Three patients with CHD7 mutations presented additional defects in known CHH-genes. Thus, these represent cases of oligogenic inheritance, which is a frequent genetic finding in CHH29. Oligogenicity might explain some cases of incomplete penetrance, where carriers of a CHD7 mutation only express CHH in the presence of other mutated genes.

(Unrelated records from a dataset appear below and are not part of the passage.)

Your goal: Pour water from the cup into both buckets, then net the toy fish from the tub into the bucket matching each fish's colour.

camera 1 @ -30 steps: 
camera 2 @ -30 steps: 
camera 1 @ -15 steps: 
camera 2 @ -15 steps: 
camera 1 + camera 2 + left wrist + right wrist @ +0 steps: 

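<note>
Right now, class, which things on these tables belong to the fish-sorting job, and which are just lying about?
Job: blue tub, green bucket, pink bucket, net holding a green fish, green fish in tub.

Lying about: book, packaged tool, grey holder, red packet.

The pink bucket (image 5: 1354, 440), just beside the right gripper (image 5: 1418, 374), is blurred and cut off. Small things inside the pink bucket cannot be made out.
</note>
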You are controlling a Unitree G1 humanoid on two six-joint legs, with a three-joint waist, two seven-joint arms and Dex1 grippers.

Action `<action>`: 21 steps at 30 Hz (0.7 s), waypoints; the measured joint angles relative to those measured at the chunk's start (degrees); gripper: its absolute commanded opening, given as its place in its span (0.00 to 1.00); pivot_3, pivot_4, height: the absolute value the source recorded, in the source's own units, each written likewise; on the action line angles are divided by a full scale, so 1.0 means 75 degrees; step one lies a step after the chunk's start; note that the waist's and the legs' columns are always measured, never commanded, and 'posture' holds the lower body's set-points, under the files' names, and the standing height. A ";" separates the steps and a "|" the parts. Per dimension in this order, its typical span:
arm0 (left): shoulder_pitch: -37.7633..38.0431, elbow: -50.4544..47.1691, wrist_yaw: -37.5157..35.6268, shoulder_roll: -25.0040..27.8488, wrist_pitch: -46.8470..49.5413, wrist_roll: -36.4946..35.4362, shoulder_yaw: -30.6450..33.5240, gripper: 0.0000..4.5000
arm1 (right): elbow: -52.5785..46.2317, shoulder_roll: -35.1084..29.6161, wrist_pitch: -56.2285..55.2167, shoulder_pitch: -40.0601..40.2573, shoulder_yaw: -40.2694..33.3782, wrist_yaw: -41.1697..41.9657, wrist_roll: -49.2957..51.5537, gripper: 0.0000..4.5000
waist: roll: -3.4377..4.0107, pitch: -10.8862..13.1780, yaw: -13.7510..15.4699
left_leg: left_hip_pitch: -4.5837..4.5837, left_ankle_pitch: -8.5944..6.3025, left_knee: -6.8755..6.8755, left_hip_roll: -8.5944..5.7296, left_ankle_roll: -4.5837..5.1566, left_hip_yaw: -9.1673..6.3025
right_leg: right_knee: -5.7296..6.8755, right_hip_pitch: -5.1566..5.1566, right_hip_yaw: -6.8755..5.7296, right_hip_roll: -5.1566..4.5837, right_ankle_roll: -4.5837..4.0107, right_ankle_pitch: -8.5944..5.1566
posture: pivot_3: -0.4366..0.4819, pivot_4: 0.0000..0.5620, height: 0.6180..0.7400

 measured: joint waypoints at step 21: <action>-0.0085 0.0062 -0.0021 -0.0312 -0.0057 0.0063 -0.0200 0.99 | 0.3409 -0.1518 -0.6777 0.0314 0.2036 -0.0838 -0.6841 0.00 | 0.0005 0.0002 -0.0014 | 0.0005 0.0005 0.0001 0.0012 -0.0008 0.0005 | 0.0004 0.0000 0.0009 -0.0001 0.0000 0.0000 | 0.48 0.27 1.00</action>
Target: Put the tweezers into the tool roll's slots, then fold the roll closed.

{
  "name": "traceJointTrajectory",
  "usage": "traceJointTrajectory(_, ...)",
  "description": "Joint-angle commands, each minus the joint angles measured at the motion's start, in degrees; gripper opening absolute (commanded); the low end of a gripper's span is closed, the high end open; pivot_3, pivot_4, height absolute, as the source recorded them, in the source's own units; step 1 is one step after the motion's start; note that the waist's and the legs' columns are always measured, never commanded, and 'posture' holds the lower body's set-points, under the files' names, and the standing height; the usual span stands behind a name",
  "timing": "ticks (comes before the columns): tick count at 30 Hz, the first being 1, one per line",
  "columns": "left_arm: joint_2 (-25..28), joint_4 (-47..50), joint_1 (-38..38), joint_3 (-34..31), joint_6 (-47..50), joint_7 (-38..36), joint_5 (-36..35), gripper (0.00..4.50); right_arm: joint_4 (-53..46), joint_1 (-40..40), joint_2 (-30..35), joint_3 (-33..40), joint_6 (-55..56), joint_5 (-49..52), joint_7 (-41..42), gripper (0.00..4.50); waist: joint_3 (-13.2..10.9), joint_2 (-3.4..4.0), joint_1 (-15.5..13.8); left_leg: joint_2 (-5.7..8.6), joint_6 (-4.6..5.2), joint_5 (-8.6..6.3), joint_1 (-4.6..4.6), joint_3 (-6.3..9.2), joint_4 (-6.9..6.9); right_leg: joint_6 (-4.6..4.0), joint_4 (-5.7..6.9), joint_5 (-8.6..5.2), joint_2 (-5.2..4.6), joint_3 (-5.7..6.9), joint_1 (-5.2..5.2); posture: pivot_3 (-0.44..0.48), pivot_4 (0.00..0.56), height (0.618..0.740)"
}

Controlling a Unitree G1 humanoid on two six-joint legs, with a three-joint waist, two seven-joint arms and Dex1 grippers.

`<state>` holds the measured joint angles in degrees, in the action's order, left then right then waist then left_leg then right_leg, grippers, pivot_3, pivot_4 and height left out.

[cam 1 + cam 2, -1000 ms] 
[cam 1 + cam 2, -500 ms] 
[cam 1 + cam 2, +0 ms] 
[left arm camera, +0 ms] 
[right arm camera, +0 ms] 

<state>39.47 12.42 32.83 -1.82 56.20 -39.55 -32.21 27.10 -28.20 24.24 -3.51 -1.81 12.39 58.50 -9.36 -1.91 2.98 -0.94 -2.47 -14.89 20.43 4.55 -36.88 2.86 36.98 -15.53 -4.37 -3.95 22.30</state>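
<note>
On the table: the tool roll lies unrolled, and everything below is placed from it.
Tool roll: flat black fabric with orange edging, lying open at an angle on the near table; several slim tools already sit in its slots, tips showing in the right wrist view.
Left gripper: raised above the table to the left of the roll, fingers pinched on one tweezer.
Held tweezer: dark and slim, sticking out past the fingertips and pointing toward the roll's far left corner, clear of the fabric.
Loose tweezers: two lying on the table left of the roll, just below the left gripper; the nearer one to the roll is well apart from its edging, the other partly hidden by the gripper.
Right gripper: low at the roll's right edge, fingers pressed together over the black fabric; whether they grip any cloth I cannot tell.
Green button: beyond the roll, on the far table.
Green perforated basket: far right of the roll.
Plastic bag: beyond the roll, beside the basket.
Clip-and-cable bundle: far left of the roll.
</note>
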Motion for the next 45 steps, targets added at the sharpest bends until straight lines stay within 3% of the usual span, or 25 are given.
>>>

Our patients with CHD7 mutations did not undergo detailed radiological investigations to detect hypoplasia/agenesis of semicircular canals or of olfactory bulbs and tracts, which are currently major criteria for CHARGE syndrome30,31. Thus, we cannot exclude that patients have light forms of CHARGE syndrome. Other studies have shown that a subset of patients with apparently isolated CHH, in whom a CHD7 defect was demonstrated, were subsequently found to exhibit multiple CHARGE features and reclassified as having CHARGE syndrome32,33,34. Interestingly, three of our patients with CHD7 mutations had minor CHARGE features30,31, namely hearing deficit, renal anomalies and intellectual disability, respectively, but insufficient for a clinical diagnosis of CHARGE syndrome. It remains to be determined if these were coincidental findings or the result of the CHD7 mutations.

Our results should be viewed with caution as in vitro and in vivo functional tests are not readily available for CHD735, and therefore it was not possible to confirm the damaging effect of the observed CHD7 variants. In addition, a limited number of CHH-genes was analysed by Sanger sequencing and it remains to be determined if a more comprehensive genetic analysis (e.g. through whole exome sequencing) would uncover additional cases of oligogenicity and explain the incomplete penetrance observed in some families. Finally, CHH is clinically heterogeneous and sometimes overlaps with constitutional delay of growth and puberty (CDGP)36. Our study included patients with a wide range of ages and we cannot exclude the possibility that some of the younger patients, who underwent medically induced puberty, may represent cases of CDGP or mild forms of CHH that would have eventually developed spontaneous late puberty. Therefore, our results may not be directly comparable with those of other studies that used different inclusion criteria.

In conclusion, our study identified a high frequency of CHD7 mutations in patients with CHH and uncovered novel genetic variants that expand the known spectrum of mutations associated with CHH.